## What to do
Please transcribe the entries that follow exactly as they stand, skipping each picture.

## Extracted data entries
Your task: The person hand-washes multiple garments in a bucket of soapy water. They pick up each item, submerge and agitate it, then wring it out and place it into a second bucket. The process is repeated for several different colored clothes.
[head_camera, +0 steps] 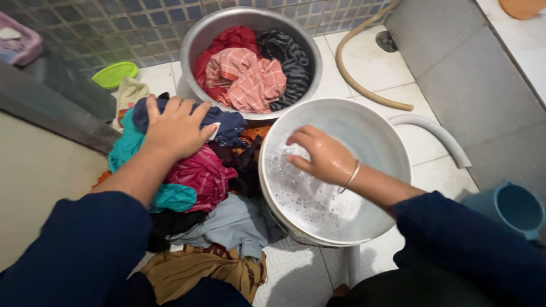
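Your left hand lies palm down with fingers curled, gripping a dark blue garment on top of the clothes pile. Your right hand is inside the white bucket, fingers loosely spread and holding nothing, touching the soapy water. Beyond both hands stands a metal basin filled with red, pink checked and striped cloth. A hose lies beyond your right hand. A blue mug sits to its right.
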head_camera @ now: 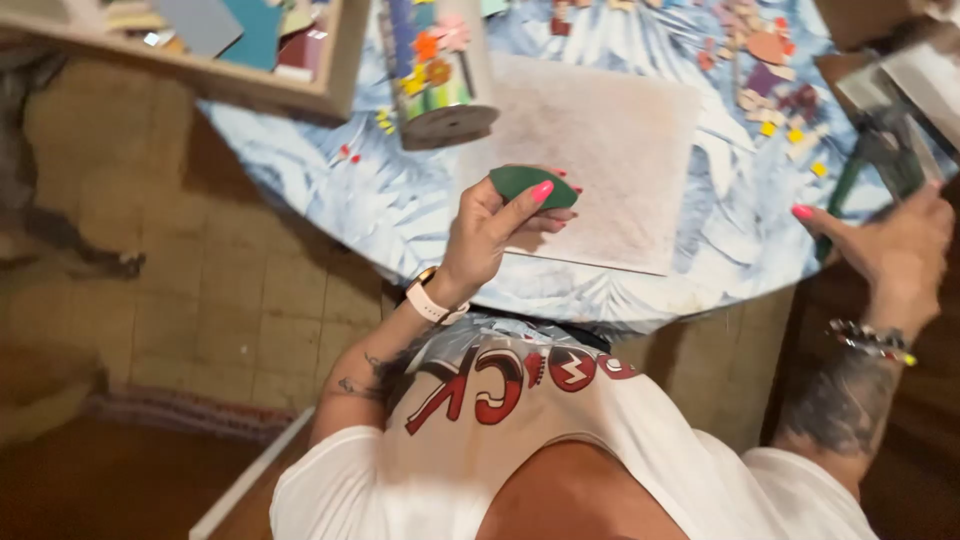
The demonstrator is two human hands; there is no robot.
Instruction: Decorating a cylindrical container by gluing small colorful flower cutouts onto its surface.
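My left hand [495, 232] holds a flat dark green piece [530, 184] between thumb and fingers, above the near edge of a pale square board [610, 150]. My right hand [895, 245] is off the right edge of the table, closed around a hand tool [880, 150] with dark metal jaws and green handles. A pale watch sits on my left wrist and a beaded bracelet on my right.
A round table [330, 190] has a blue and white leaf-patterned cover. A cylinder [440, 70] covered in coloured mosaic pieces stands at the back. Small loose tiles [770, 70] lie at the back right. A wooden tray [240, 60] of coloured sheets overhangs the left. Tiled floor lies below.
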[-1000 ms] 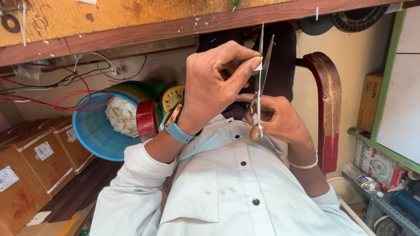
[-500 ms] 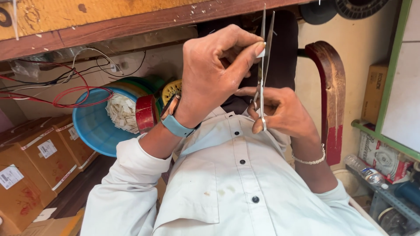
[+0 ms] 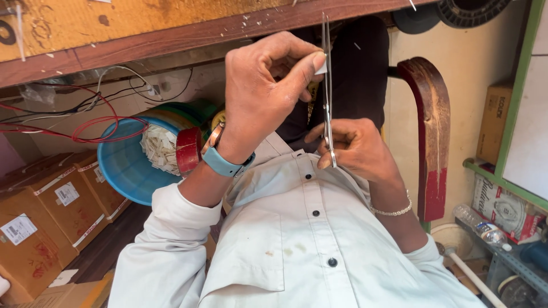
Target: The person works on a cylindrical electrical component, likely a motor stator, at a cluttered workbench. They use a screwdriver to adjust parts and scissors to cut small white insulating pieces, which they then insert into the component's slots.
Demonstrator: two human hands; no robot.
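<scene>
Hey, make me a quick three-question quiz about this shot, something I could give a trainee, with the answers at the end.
1. True or false: the right hand holds the scissors by their handle end.
2. What does the left hand pinch against the blades? A) a small white scrap B) a red wire C) a button
3. Fill in: the blue tub under the bench holds a heap of pale paper ____.

Key:
1. True; the blades point up toward the wooden bench edge.
2. A
3. Scraps
</scene>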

## Expected answer
Your task: The person hand-washes multiple garments in a bucket of soapy water. They pick up each item, submerge and agitate it, then wring it out and place it into a second bucket. The process is repeated for several different colored clothes.
[head_camera, +0 steps] 
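Your left hand lies palm down with fingers curled, gripping a dark blue garment on top of the clothes pile. Your right hand is inside the white bucket, fingers loosely spread and holding nothing, touching the soapy water. Beyond both hands stands a metal basin filled with red, pink checked and striped cloth. A hose lies beyond your right hand. A blue mug sits to its right.
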head_camera @ now: 
The demonstrator is two human hands; there is no robot.
Instruction: Decorating a cylindrical container by gluing small colorful flower cutouts onto its surface.
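My left hand [495, 232] holds a flat dark green piece [530, 184] between thumb and fingers, above the near edge of a pale square board [610, 150]. My right hand [895, 245] is off the right edge of the table, closed around a hand tool [880, 150] with dark metal jaws and green handles. A pale watch sits on my left wrist and a beaded bracelet on my right.
A round table [330, 190] has a blue and white leaf-patterned cover. A cylinder [440, 70] covered in coloured mosaic pieces stands at the back. Small loose tiles [770, 70] lie at the back right. A wooden tray [240, 60] of coloured sheets overhangs the left. Tiled floor lies below.
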[-1000 ms] 
[-500 ms] 
[+0 ms] 
Target: The person works on a cylindrical electrical component, likely a motor stator, at a cluttered workbench. They use a screwdriver to adjust parts and scissors to cut small white insulating pieces, which they then insert into the component's slots.
Demonstrator: two human hands; no robot.
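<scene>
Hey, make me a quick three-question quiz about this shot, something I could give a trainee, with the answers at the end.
1. True or false: the right hand holds the scissors by their handle end.
2. What does the left hand pinch against the blades? A) a small white scrap B) a red wire C) a button
3. Fill in: the blue tub under the bench holds a heap of pale paper ____.

Key:
1. True; the blades point up toward the wooden bench edge.
2. A
3. Scraps
</scene>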

The full answer has been given.